PROBLEM DESCRIPTION »
From the records below, please repeat exactly the line that has "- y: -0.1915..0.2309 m", the line that has "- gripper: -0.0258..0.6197", and every line between them, and nothing else.

DATA SUPPLIED Block Start

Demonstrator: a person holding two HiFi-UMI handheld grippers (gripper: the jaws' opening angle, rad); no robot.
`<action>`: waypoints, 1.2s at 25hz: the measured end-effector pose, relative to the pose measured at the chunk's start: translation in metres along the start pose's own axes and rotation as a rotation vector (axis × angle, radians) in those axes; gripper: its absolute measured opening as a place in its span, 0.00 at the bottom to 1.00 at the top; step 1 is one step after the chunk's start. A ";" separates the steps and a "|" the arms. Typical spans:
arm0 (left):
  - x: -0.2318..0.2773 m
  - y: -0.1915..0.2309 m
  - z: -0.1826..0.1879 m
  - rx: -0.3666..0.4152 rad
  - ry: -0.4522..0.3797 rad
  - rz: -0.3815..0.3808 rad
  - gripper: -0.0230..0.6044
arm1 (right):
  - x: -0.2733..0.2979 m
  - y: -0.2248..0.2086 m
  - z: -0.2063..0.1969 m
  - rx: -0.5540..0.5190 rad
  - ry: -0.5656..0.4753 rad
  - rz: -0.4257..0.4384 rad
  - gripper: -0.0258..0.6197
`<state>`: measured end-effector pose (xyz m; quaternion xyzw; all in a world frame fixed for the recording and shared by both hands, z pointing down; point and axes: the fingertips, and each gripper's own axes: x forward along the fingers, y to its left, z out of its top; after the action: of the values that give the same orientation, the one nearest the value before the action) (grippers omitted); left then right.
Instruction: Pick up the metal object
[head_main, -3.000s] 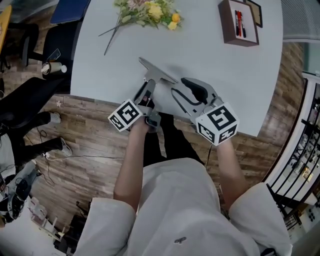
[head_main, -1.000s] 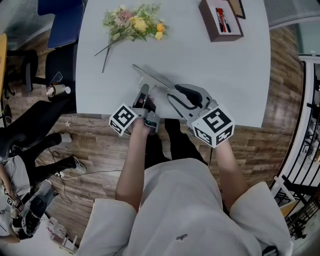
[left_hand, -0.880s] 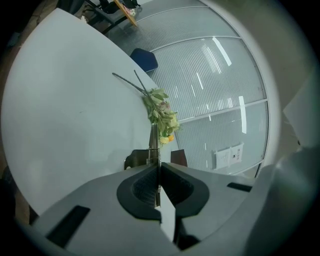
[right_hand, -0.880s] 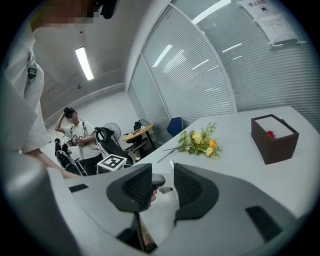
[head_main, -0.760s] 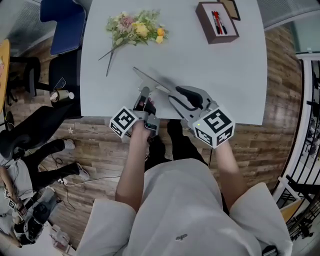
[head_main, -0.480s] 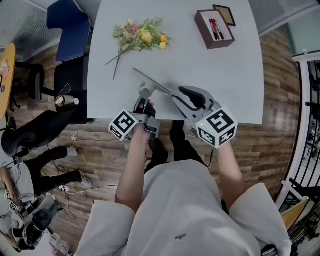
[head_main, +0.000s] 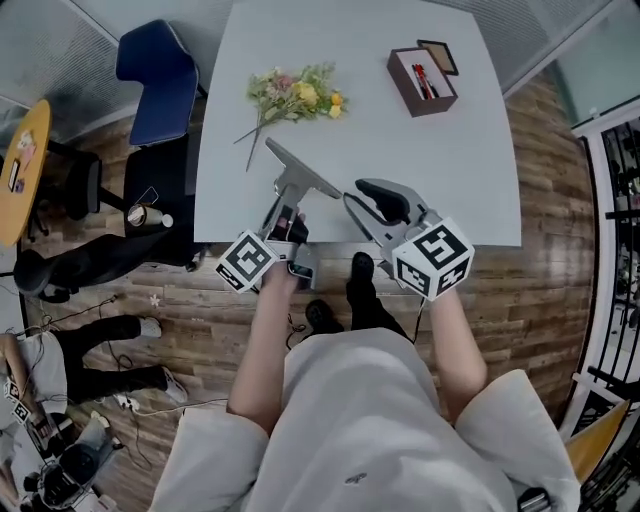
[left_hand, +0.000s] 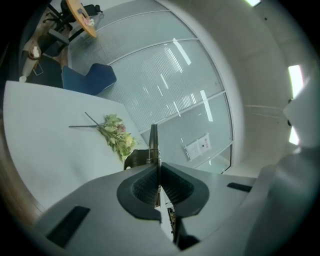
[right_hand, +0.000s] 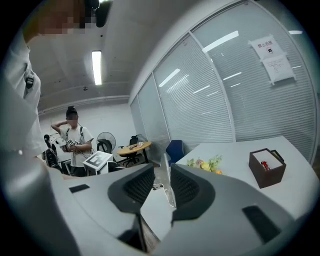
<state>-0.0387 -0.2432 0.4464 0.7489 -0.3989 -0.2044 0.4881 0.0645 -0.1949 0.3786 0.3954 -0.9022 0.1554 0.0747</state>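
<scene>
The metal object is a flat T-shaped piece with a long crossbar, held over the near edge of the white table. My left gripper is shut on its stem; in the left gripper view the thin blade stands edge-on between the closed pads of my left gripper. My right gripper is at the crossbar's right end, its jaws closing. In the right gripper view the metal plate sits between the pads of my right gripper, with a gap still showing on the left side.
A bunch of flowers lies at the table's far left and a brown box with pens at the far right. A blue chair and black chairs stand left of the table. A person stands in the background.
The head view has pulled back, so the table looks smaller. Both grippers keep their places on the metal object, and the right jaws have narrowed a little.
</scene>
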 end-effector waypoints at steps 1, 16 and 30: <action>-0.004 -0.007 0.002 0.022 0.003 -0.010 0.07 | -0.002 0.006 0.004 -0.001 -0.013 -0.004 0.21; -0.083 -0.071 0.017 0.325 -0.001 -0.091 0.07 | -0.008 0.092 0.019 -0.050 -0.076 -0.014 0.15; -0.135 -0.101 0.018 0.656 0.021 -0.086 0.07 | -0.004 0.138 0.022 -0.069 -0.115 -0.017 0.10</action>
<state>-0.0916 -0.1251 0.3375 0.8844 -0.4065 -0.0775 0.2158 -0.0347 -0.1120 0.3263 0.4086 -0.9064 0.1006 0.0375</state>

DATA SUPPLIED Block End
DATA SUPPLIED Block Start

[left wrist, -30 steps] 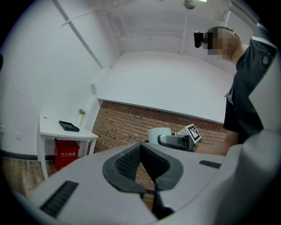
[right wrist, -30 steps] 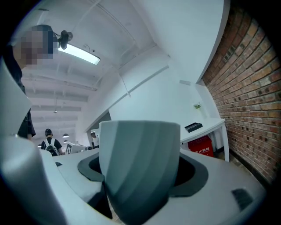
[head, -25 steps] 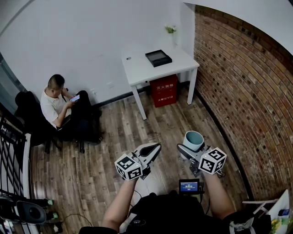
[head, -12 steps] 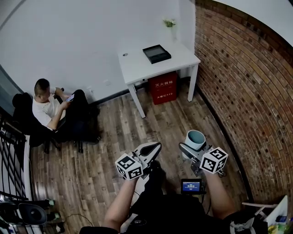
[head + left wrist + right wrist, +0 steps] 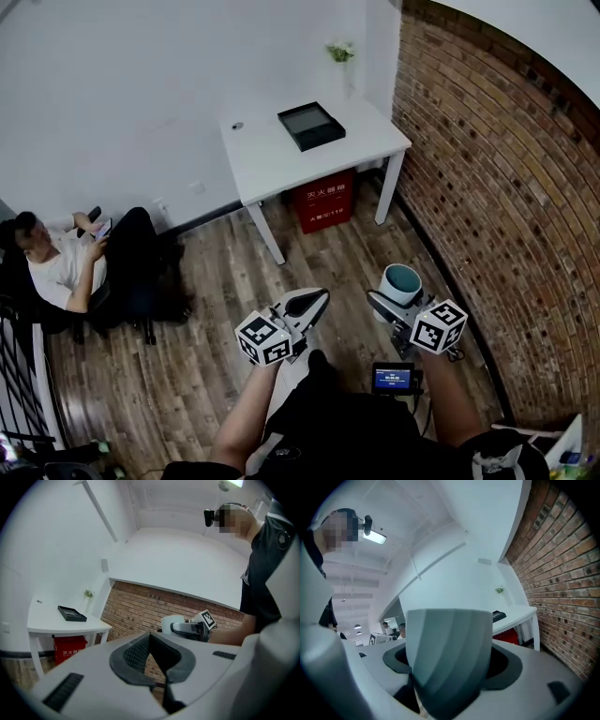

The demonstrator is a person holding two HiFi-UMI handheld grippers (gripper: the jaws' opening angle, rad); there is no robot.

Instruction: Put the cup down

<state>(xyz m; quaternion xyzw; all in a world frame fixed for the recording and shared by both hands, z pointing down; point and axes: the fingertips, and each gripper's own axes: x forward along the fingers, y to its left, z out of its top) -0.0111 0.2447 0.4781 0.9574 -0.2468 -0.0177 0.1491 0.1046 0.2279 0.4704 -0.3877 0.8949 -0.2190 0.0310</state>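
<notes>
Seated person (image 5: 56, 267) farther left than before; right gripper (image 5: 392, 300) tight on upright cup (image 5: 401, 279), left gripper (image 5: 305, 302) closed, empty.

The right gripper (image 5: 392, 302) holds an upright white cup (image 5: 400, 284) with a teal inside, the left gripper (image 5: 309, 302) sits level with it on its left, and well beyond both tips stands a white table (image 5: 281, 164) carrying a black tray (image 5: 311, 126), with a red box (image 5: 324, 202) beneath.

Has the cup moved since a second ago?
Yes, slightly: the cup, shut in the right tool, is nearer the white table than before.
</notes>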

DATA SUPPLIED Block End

EXERCISE RESULT »
  - y: -0.1915..0.2309 m
  - z: -0.1826..0.1879 m
  - rx: -0.3666..0.4152 rad
  - ry: -0.4522..0.3797 rad
  - rz: -0.3815..0.3808 rad
  - gripper: -0.0230..0.6044
arm1 (right):
  - x: -0.2733..0.2979 m
  - y: -0.2248..0.2086 m
  - z: -0.2063..0.1969 m
  - rx: -0.5540..0.5190 rad
  - ry: -0.5656..0.4753 rad
  - rz: -0.4257..0.4384 rad
  - gripper: -0.0258..0.6197

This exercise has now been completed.